62ª Reunião Anual da SBPC

C. Ciências Biológicas - 3. Bioquímica - 1. Biologia Molecular

ANÁLISE DA EXPRESSÃO DE α-GLICOSIDASES RECOMBINANTES EM SISTEMA CELULAR Sf9

Maria da Conceição Mendes Ferreira da Costa ¹
Tatiany Patrícia Romão Pompílio de Melo ²
Lígia Maria Ferreira ²
Maria Helena Neves Lobo Silva Filha ³

1. Iniciação Científica do Depto. de Entomologia-Centro de Pesquisa Aggeu Magalhães
2. Doutoranda em Saúde Pública - Centro de Pesquisa Aggeu Magalhães
3. Dra./Orientadora - Centro de Pesquisa Aggeu Magalhães

INTRODUÇÃO:

O Bacillus sphaericus é uma bactéria que tem uma importante aplicação biotecnológica, pois produz cristais que contém uma proteína inseticida, a toxina Binária (Bin), para larvas de culicídeos de importância médica. A ação letal da toxina Bin nas larvas depende da sua ingestão e ligação a receptores específicos no epitélio intestinal. Em Culex quinquefasciatus o receptor é uma α-glicosidase de membrana de 60 kDa, denominada Cqm1. Em larvas de Aedes aegypti não ocorre ligação da toxina ao epitélio intestinal das larvas, entretanto, uma α-glicosidase com 80% de similaridade à Cqm1 está presente no intestino das larvas. Para avaliar as características que determinam a capacidade de interação da proteína Cqm1 com a toxina Bin, bem como a refratariedade do Aedes aegypti é necessária a produção sob a forma recombinante. O objetivo geral do projeto é produzir as α-glicosidases Cqm1 e Aam1 em sistema heterólogo de expressão em linhagem celular SF9 oriundo do lepidóptero Spodoptera frugiperda e avaliar a sua expressão.

METODOLOGIA:

Inicialmente, os genes cqm1 e aam1 foram clonados no vetor pGEM T-easy® (Promega) para, em seguida, serem subclonados no vetor de expressão pIZT® (Invitrogen).

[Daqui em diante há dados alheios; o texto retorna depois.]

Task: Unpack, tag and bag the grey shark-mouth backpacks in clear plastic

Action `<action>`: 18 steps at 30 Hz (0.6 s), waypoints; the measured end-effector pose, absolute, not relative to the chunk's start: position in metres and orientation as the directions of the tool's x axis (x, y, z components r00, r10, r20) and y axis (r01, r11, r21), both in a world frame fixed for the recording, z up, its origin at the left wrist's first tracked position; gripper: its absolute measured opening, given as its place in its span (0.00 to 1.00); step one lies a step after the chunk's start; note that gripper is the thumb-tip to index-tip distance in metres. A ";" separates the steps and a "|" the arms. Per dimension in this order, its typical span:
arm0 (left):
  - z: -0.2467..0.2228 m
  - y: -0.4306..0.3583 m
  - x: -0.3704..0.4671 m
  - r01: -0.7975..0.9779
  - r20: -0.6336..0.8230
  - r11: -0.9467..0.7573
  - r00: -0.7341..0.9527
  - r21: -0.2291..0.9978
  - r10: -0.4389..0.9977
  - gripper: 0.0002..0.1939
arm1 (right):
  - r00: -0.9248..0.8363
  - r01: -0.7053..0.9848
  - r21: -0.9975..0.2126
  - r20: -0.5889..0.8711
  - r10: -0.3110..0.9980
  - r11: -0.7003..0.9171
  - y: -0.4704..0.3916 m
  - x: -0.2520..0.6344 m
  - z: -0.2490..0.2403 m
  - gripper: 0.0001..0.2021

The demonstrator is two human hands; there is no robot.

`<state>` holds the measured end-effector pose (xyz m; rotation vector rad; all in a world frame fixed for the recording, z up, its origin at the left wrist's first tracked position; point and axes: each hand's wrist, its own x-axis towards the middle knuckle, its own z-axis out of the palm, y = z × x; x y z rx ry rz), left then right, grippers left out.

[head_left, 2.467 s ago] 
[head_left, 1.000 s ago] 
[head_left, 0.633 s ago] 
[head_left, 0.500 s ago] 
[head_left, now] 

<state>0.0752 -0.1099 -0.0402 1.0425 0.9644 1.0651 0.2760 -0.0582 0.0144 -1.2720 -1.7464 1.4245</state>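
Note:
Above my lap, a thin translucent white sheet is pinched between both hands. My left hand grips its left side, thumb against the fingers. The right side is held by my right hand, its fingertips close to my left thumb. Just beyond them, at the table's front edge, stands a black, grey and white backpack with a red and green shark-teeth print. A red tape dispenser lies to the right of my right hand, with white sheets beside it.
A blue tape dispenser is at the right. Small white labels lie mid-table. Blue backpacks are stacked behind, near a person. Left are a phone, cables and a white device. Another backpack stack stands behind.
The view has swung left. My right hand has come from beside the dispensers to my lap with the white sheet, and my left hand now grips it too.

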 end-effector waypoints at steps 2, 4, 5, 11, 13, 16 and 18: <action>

Após o término desta etapa, foram obtidos construtos contendo os insertos correspondentes a fragmentos gênicos, de cerca de 1650 pares de bases, que codificam as proteínas Cqm1 e Aam1 solúveis (Cqm1-S, Aam1-S). Os plasmídeos contendo os respectivos genes foram utilizados em procedimentos de transfecção das células Sf9, segundo protocolo do fabricante (Invitrogen). As células transfectadas foram submetidas à seleção com o antibiótico ZeocinaT (Invitrogen) em meio Sf-900 II SFM (sem soro fetal bovino), após 48h da transfecção. A análise da expressão protéica foi realizada através da precipitação das proteínas solúveis, presentes no meio, pela a ação do ácido tricloroacético e posterior imunodetecção com anticorpo anti-Cqm1, o qual foi produzido previamente contra a proteína Cqm1.

RESULTADOS:

As respectivas subclonagens foram realizadas com sucesso e foram obtidas as duas construções plasmidiais. As transfecções das células Sf9, com as construções pIZT-cqm1-S e pIZT-aam1-S, obtiveram cerca de 60% de eficiência. A análise dos meios de cultivo das células transfectadas, coletados cerca de 15 dias após o início da seleção, indica que as células Sf9 estão expressando as proteínas de interesse. A imunodetecção revelou proteínas com peso molecular semelhante às α-glicosidases Cqm1 e Aam1 nativas.

CONCLUSÃO:

Esses dados indicam que as proteínas Cqm1 e Aam1 estão sendo expressas em quantidades detectáveis nas células Sf9, o que indica que esse sistema de expressão é adequado.

Instituição de Fomento: Conselho Nacional de Desenvolvimento Científico e Tecnológico - CNPq

Palavras-chave: Receptor, Culex quinquefasciatus, Sistema de expressão Sf9.